10th International Aerosol Conference
September 2 - September 7, 2018
America's Center Convention Complex
St. Louis, Missouri, USA

Abstract View


Effect of Combustion Particle Size on Pathologically Important Responses in Lung Cells

KAMALJEET KAUR, Raziye Mohammadpour, Isabel C. Jaramillo, Robert Paine, Chris Reilly, Hamid Ghandehari, Kerry Kelly, University of Utah

     Abstract Number: 1331
     Working Group: Health Related Aerosols

Abstract
Although combustion-derived particulate matter(cdPM) is a significant contributor to fine and ultrafine PM levels, our understanding of its health effects is complicated by cdPM’s complex nature: a dynamic mixture of particles and condensed material with different sizes, shapes, and chemical compositions that is generated from a range of sources. Furthermore, several confounding factors make comparing results from various studies of PM’s adverse effects difficult including, for cdPM, fuel composition, the age of the combustion device, combustion conditions, lubricants, and sampling methods. For example, experimental and epidemiological studies about the effect of various PM size fractions (PM10, PM2.5, and PM1) provide somewhat conflicting results. As particle size diameter decreases, its relative surface area increases, which in turn increases the bioavailability of atoms or molecules and may lead to increased pro-inflammatory effects.

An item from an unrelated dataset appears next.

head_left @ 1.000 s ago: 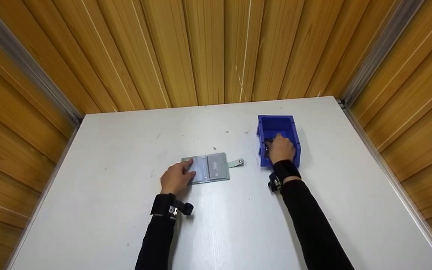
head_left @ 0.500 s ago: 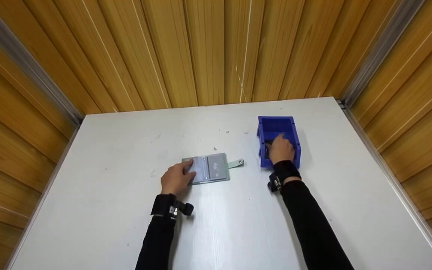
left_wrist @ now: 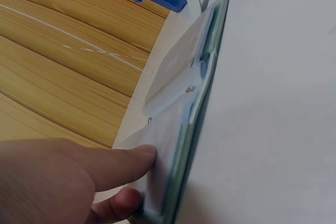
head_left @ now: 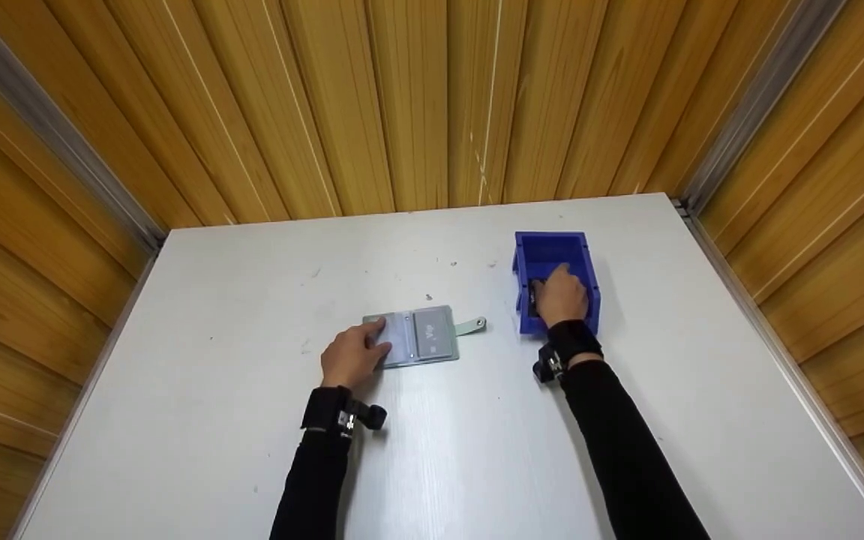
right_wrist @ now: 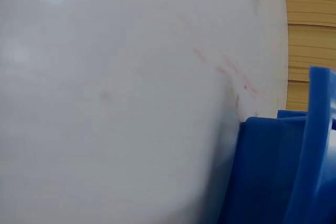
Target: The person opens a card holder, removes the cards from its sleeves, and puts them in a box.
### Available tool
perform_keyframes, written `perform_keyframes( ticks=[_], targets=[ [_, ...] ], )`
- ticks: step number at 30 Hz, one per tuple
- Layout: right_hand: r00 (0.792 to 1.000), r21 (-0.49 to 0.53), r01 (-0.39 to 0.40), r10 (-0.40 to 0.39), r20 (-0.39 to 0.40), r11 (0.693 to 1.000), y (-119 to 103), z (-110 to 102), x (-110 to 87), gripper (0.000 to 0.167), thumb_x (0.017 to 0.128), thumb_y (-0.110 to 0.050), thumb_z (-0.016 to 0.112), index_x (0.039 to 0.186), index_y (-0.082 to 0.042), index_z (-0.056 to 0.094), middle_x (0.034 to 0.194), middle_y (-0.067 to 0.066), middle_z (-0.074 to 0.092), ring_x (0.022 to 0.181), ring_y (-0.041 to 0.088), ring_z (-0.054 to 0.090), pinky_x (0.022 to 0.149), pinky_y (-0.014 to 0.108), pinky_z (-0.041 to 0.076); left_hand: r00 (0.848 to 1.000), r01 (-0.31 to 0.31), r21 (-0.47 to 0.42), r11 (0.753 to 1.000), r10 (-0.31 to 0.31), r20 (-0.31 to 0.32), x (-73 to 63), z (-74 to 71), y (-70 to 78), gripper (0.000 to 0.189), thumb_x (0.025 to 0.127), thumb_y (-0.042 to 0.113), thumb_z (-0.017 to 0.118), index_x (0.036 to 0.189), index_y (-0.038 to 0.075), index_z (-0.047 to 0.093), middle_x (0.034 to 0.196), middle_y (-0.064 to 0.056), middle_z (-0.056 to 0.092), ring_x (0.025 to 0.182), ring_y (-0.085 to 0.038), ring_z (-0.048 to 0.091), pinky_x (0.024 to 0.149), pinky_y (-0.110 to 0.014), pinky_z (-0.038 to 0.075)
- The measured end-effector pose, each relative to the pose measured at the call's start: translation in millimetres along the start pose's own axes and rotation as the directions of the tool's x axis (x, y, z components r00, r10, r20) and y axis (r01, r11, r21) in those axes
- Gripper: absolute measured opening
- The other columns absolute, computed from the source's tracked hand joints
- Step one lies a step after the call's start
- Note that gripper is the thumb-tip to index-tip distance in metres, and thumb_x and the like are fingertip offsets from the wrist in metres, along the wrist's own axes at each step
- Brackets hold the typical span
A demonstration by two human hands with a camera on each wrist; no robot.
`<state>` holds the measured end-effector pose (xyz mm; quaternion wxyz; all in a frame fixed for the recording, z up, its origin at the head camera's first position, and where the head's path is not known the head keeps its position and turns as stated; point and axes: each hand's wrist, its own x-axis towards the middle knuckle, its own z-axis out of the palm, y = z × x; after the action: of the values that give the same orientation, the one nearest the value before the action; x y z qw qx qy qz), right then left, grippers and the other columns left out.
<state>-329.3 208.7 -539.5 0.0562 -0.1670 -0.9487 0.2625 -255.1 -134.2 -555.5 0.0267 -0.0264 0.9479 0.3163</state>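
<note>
A pale green card holder (head_left: 438, 334) lies spread open on the white table, its clear sleeves showing and a grey card marked "Vip" in the right-hand side. My left hand (head_left: 348, 355) rests on its left side, thumb and finger pressing the clear sleeve; the left wrist view shows the thumb (left_wrist: 128, 162) flat along it. My right hand (head_left: 563, 298) reaches down into a blue plastic bin (head_left: 552, 244). Beside that thumb a dark item (head_left: 532, 297) shows inside the bin. The right fingertips are hidden, and I cannot tell whether they grip anything.
The card holder's snap strap (head_left: 471, 325) points toward the bin. In the right wrist view the bin's wall (right_wrist: 268, 171) fills the lower right. Wood-patterned panels (head_left: 417, 105) rise behind the table (head_left: 252, 300) and on both sides.
My right hand has shifted slightly inside the bin. My left hand and the card holder stay in place.
</note>
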Motion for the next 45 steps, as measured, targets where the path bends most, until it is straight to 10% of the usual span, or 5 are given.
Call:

This study focuses on directly testing the effect of cdPM size on biological responses in lung cells.
cdPM with consistent properties is generated from a premixed flat-flame burner combusting a jet-fuel surrogate at an equivalence ratio of 2.5. A nitrogen shroud and a glass housing minimize atmospheric effects. cdPM consistency is verified by examining the particle size distribution and cdPM composition. The sample is then diluted, thermally denuded and directly collected in DI water by using an impinger. The cdPM sample is size segregated by a flow field flow fractionation (FlFFF) into four size ranges (with particle diameter (nm) less than 100, 100-150, 150-200 and 200-300). The different size fractions are studied for their effect on cell viability, cellular uptake, inflammatory response, cytochrome P450 (CYP) 1 A1 mRNA induction. The biological outcomes are evaluated in A 549 human alveolar basal epithelial cells and in THP-1 cells, a pro-monocytic cell line that is differentiated to pulmonary macrophage-like cells. These results are a step towards understanding some of the interactions between the links between combustion particle physicochemical properties and health effects.